◆ **THE PROBLEM**:
Within the records below, reproduce without change the lines from the line that has "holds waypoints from" through the line that has "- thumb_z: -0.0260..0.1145", and only those.

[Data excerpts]
-- Opening Marker --

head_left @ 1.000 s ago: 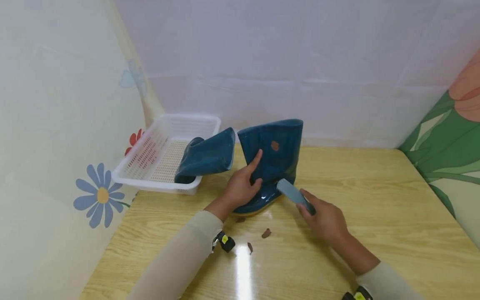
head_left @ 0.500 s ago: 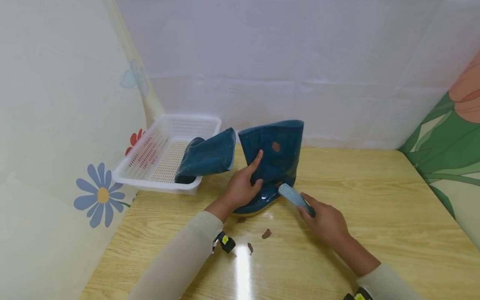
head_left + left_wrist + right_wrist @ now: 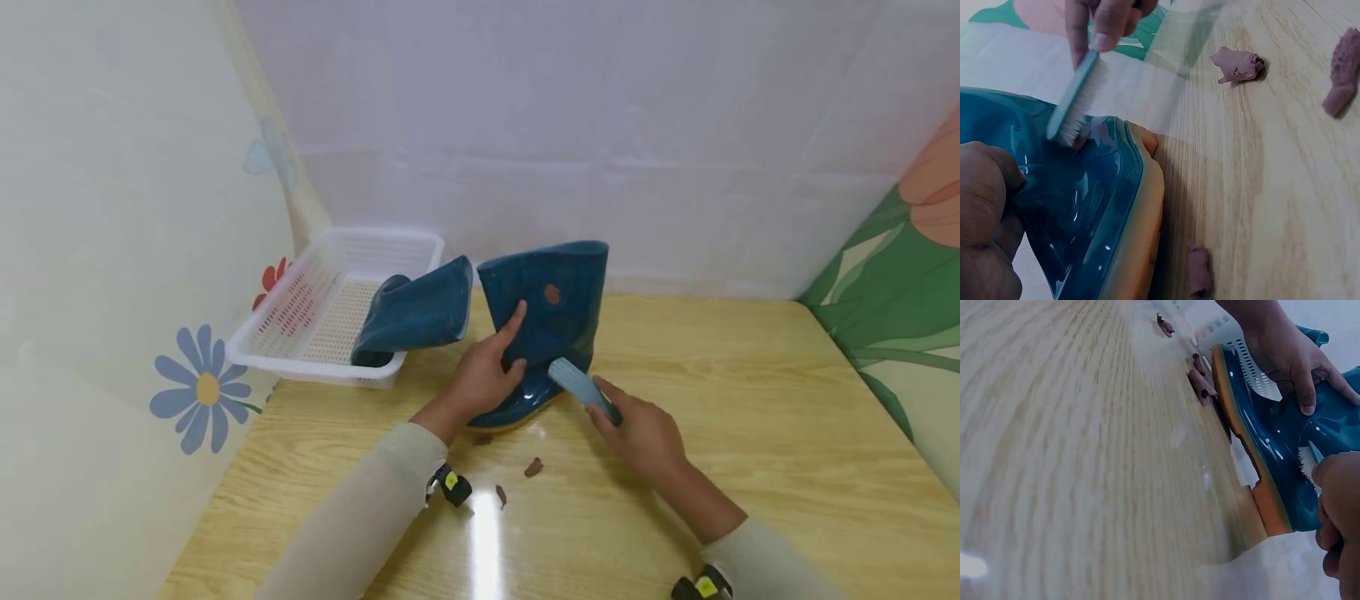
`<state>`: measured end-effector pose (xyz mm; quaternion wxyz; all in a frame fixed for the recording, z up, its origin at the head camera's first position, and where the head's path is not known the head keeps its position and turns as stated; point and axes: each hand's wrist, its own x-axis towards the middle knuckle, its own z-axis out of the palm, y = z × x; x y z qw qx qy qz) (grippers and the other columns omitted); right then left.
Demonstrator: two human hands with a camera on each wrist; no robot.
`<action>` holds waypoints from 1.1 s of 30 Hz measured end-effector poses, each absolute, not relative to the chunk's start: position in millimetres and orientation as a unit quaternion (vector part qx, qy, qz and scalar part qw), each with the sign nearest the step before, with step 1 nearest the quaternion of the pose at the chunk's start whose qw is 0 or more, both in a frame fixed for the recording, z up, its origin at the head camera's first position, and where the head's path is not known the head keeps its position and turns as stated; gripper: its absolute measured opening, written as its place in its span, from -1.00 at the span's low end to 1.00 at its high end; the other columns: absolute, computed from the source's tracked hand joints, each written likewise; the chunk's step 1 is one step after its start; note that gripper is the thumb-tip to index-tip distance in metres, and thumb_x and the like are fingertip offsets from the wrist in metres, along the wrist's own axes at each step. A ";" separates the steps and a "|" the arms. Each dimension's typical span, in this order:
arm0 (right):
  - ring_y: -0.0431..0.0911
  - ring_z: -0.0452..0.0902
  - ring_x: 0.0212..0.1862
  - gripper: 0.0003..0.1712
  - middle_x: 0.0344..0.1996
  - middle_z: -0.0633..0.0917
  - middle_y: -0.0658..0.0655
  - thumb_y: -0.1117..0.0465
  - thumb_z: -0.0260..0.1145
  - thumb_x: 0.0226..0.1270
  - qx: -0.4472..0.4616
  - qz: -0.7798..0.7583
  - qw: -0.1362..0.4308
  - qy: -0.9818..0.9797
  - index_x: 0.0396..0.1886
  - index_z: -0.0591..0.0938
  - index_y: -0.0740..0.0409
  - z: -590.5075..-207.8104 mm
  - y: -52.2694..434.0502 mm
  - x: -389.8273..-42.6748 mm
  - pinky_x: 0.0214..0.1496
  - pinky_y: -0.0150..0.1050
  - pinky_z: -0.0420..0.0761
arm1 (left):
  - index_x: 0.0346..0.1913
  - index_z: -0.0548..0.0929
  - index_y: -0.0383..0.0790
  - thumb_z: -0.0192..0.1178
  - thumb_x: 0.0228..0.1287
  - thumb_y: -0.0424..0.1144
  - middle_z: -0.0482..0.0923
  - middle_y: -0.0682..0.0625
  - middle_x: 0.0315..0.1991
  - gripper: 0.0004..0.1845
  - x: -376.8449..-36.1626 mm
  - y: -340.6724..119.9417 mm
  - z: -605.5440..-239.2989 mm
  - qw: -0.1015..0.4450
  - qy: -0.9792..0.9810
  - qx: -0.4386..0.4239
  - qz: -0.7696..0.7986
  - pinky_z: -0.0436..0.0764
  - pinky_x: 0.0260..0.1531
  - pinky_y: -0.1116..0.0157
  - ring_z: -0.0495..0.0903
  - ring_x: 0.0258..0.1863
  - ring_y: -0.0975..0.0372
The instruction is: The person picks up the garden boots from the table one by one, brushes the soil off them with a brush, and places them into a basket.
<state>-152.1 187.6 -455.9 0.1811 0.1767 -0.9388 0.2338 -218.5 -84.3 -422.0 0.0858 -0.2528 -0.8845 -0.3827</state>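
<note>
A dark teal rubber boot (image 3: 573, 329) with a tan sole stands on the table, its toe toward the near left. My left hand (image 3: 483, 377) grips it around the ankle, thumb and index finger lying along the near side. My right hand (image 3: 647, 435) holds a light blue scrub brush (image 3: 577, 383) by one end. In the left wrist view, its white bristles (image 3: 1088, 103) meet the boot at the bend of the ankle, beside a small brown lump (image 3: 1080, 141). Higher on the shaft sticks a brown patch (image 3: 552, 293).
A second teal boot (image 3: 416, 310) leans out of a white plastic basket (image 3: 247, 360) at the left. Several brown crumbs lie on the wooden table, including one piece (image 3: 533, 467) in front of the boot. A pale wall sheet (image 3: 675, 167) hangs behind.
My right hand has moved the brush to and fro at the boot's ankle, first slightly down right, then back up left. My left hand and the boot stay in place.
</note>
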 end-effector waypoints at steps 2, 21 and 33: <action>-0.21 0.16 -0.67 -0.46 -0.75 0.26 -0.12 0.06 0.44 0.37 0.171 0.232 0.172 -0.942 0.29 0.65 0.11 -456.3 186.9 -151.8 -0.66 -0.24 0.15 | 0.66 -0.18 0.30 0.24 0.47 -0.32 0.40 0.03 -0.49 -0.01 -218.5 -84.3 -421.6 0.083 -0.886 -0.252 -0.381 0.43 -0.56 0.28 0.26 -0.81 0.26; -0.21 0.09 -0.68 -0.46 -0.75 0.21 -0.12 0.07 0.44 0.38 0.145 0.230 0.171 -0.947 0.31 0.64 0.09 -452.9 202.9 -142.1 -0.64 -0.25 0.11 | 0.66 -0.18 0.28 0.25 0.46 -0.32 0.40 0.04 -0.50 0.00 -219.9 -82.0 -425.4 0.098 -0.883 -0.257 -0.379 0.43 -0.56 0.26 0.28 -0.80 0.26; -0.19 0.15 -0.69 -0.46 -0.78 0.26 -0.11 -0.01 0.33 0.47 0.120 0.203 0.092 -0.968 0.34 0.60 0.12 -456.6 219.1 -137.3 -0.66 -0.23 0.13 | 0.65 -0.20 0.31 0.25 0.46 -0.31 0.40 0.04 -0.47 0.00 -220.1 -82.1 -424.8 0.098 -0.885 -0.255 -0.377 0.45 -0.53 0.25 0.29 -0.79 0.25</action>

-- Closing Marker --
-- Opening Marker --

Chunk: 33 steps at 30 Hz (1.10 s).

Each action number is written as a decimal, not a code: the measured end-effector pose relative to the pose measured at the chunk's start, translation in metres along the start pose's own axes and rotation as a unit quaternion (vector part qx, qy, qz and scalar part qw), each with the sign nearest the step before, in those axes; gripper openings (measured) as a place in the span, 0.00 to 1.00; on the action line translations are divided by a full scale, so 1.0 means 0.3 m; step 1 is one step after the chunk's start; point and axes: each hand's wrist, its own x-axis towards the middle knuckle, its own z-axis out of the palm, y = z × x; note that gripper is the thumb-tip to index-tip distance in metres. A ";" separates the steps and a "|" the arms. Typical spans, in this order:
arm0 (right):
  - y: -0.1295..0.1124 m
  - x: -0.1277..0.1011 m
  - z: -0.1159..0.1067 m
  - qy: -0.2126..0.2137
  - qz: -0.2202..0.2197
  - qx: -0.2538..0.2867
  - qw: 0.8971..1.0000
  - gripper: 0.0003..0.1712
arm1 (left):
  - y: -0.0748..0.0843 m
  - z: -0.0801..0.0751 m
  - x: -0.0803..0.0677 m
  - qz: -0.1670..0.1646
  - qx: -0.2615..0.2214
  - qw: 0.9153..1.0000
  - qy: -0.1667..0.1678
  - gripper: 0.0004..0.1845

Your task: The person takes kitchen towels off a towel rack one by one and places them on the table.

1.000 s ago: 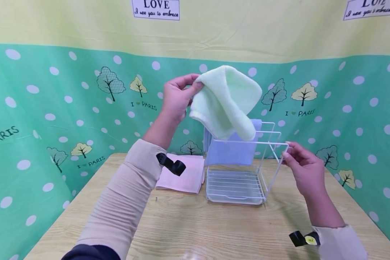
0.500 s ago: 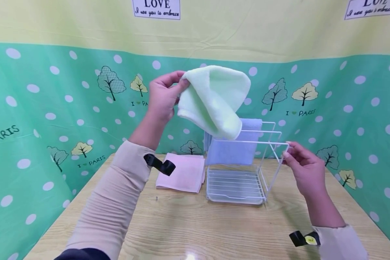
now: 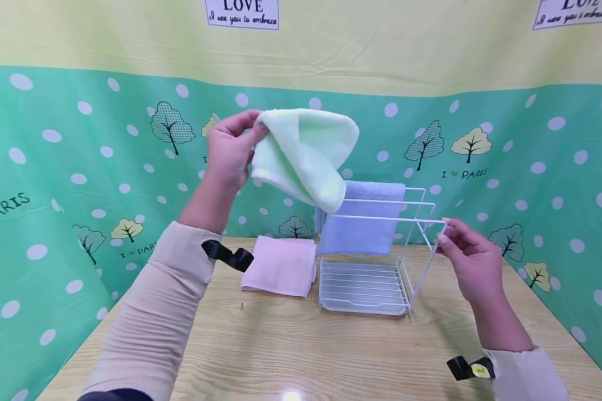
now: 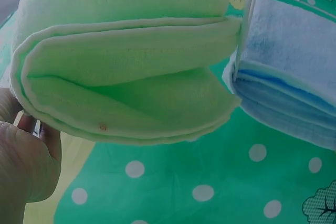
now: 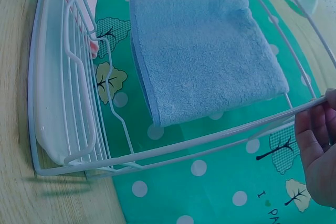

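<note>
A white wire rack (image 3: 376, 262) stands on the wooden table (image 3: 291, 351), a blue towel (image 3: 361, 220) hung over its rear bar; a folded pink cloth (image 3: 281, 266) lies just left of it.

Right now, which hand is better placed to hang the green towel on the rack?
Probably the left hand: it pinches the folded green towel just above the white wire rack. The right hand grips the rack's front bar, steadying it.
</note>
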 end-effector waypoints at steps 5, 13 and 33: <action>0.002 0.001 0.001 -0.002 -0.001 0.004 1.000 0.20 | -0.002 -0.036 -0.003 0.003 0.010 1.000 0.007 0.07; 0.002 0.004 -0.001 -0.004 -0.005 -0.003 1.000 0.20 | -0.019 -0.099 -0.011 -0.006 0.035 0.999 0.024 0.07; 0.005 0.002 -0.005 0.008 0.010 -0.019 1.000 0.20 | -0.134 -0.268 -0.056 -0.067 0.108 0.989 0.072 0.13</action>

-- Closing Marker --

◆ **SOLVED PROBLEM**:
`<action>` holds waypoints from 1.1 s of 30 Hz measured end-effector poses, each absolute, not relative to the chunk's start: position in millimetres and orientation as a unit quaternion (vector part qx, qy, qz and scalar part qw), each with the sign nearest the step before, with step 1 nearest the quaternion of the pose at the chunk's start whose qw is 0 or more, both in a frame fixed for the recording, z up, its origin at the head camera's first position, and where the head's path is not known the head keeps its position and turns as stated; gripper: its absolute measured opening, written as its place in its span, from -1.00 at the span's low end to 1.00 at its high end; the other columns: absolute, computed from the source's tracked hand joints, each written likewise; the chunk's step 1 is one step after its start; note that gripper is the thumb-tip to index-tip distance in metres, and thumb_x and the like are fingertip offsets from the wrist in metres, along the wrist's own axes at each step. A ";" separates the steps and a "|" the arms. Each dimension's typical span, in this order:
arm0 (right):
  - ring_y: -0.0431..0.0911
  - ring_z: -0.0452..0.0902
  - ring_x: 0.0212..0.1862
  - gripper: 0.0003..0.1712
  - middle_x: 0.0344..0.1996
  - middle_z: -0.0633..0.0917
  - middle_y: -0.0658..0.0655
  - thumb_y: -0.1117..0.0465
  - thumb_z: -0.0260..0.1145

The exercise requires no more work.